Items from a dataset:
((
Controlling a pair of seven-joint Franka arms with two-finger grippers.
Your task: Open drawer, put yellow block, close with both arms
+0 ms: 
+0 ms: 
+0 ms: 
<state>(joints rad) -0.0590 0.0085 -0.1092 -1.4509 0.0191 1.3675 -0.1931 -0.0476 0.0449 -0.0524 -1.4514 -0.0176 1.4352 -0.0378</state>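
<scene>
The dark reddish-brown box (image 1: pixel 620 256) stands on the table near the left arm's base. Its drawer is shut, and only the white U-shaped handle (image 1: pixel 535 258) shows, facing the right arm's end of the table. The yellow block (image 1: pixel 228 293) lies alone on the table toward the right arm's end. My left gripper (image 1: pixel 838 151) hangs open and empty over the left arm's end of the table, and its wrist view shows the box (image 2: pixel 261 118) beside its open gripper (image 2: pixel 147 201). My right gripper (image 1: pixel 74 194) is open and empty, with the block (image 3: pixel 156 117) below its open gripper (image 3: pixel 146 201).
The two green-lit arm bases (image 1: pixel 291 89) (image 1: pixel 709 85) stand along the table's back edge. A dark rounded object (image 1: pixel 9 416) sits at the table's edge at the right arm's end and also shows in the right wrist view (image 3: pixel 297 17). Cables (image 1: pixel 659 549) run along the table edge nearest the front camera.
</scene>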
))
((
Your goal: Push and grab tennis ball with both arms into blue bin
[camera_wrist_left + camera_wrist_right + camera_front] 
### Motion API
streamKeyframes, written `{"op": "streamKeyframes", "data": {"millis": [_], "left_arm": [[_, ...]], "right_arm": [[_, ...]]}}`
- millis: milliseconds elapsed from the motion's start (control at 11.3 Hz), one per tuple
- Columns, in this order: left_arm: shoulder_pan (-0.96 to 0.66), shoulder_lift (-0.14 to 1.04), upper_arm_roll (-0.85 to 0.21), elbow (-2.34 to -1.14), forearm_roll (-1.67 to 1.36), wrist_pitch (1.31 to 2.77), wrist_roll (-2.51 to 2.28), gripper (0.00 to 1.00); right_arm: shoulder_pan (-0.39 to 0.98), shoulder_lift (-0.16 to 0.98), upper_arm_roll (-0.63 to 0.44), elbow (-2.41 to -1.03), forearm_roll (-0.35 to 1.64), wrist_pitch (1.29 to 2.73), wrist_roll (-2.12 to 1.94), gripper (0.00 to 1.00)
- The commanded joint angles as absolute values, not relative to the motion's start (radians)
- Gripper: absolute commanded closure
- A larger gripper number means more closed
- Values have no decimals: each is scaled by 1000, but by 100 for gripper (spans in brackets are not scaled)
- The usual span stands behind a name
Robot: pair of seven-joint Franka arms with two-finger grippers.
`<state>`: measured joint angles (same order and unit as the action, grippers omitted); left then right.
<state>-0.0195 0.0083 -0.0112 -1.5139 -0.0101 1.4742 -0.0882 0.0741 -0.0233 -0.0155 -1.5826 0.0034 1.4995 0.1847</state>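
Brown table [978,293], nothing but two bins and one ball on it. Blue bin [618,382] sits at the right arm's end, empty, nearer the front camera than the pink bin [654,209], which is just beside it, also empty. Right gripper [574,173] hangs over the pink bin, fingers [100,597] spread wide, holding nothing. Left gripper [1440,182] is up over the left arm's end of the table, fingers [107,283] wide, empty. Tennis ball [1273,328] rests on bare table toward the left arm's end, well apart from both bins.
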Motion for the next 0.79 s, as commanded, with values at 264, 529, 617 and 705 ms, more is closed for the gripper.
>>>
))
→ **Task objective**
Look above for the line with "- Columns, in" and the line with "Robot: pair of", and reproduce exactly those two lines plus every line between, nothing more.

→ **Finished task**
- Columns, in this order: left_arm: shoulder_pan (-0.96 to 0.66), shoulder_lift (-0.14 to 1.04), upper_arm_roll (-0.85 to 0.21), elbow (-2.34 to -1.14), forearm_roll (-1.67 to 1.36), wrist_pitch (1.31 to 2.77), wrist_roll (-2.51 to 2.28), gripper (0.00 to 1.00); right_arm: shoulder_pan (-0.39 to 0.98), shoulder_lift (-0.16 to 0.98), upper_arm_roll (-0.63 to 0.44), elbow (-2.41 to -1.03), forearm_roll (-0.35 to 1.64), wrist_pitch (1.29 to 2.73), wrist_roll (-2.12 to 1.94), gripper (0.00 to 1.00)
- The commanded joint angles as absolute values, not relative to the motion's start (radians)
- Gripper: absolute commanded closure
- A larger gripper number means more closed
- Values have no decimals: each is scaled by 1000, but by 100 for gripper (spans in brackets are not scaled)
- The usual span stands behind a name
Robot: pair of seven-joint Franka arms with two-finger grippers.

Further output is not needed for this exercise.